The petition contained four accusations:
The first was the pattern of systemic rot established at the fortress: the physician, the quartermaster, the mason.
The second was Kramov's invocation of a classified legal protocol in a filled hall with scribes recording everything. This was a dereliction of duty to the Hegemony's security and served as evidence of the command structure's failure to manage what it was supposed to contain.

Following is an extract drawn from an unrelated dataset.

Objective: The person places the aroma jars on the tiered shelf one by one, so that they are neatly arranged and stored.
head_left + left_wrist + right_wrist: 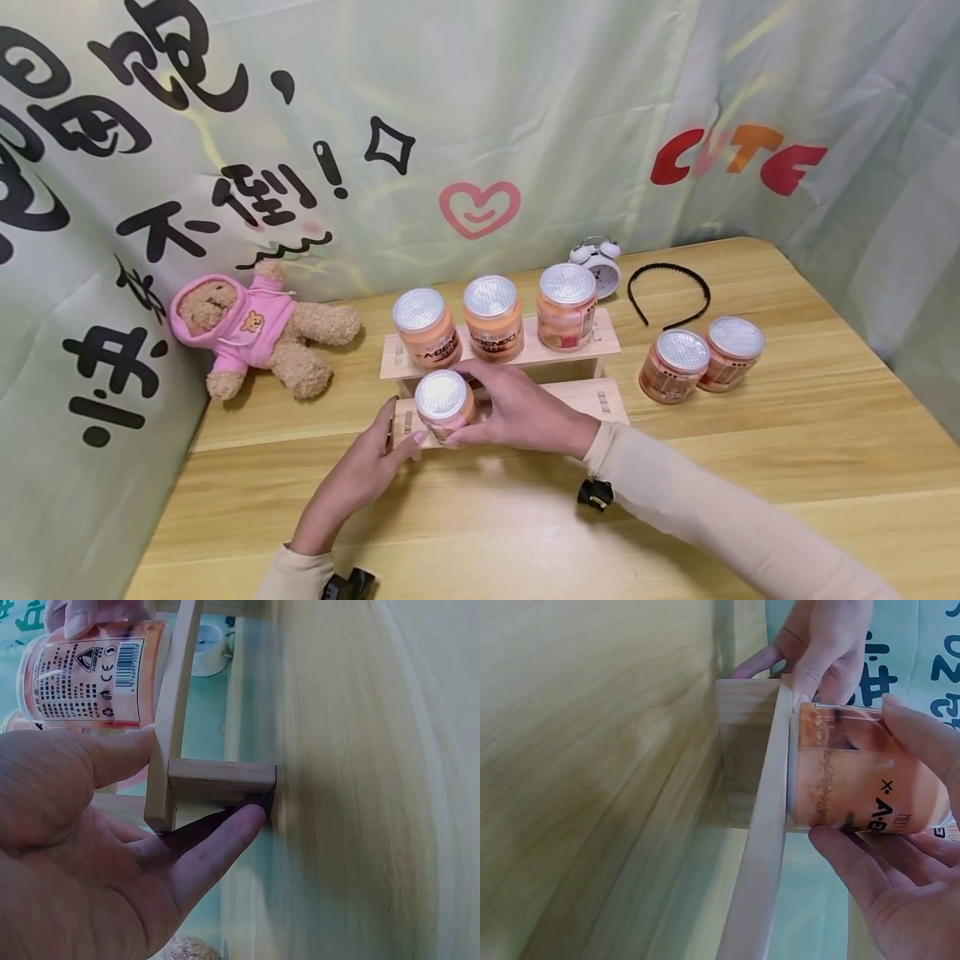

The third was the big one, but it wasn't direct in accusing the Strategoi of living in luxury behind closed doors. It accused them of arranging for material rewards to flow to Polemarchs across the command structure, the records of preferential allocation to garrisons under particular Strategoi's direct control. Individually, each could be ascribed to judgment calls made by good administrators. But together, across decades of records, they hinted at something that no document alone could prove: that the Strategoi had been cultivating personal loyalty inside the military through material reward. A factional structure inside the Hegemony's own army.
Ruvuk needed the stone to confirm the intention. This was what I was here for. Orso had told me what it would take to move the Assembly. Proof that the Strategoi had endangered the nation. A factional army answering to individuals was that proof.
The fourth count was the constitutional one. No one within the Hegemony's existing command structure had authority to adjudicate charges against the Strategoi themselves, which meant the Grand Assembly, as the supreme body under the Code, was the default judge.
Ruvuk had built a solid case. The Code would demand it be heard, in the only room with authority to hear it.
The final section was about my purpose here. I would operate the Justice Stone on questions put to it by the presiding body. The results would be entered into the official record by the scribe as they occurred. The session existed to put into the record, before the Tribunal convened, that I had been informed of this function, that I had not objected, and that the proceeding could go ahead on that basis.
Ruvuk had watched me find the gap with the Legate and counter it in three seconds. He had watched me attempt the escape and failed to stop it until the gate, and then told me afterward, with the same tone he used for everything already decided, that I should have been trying to break the system. He had left me Olen to watch and the parchment to sit with and the cell to think in. And now, before the most consequential proceeding of his life, he was here to assess me one last time.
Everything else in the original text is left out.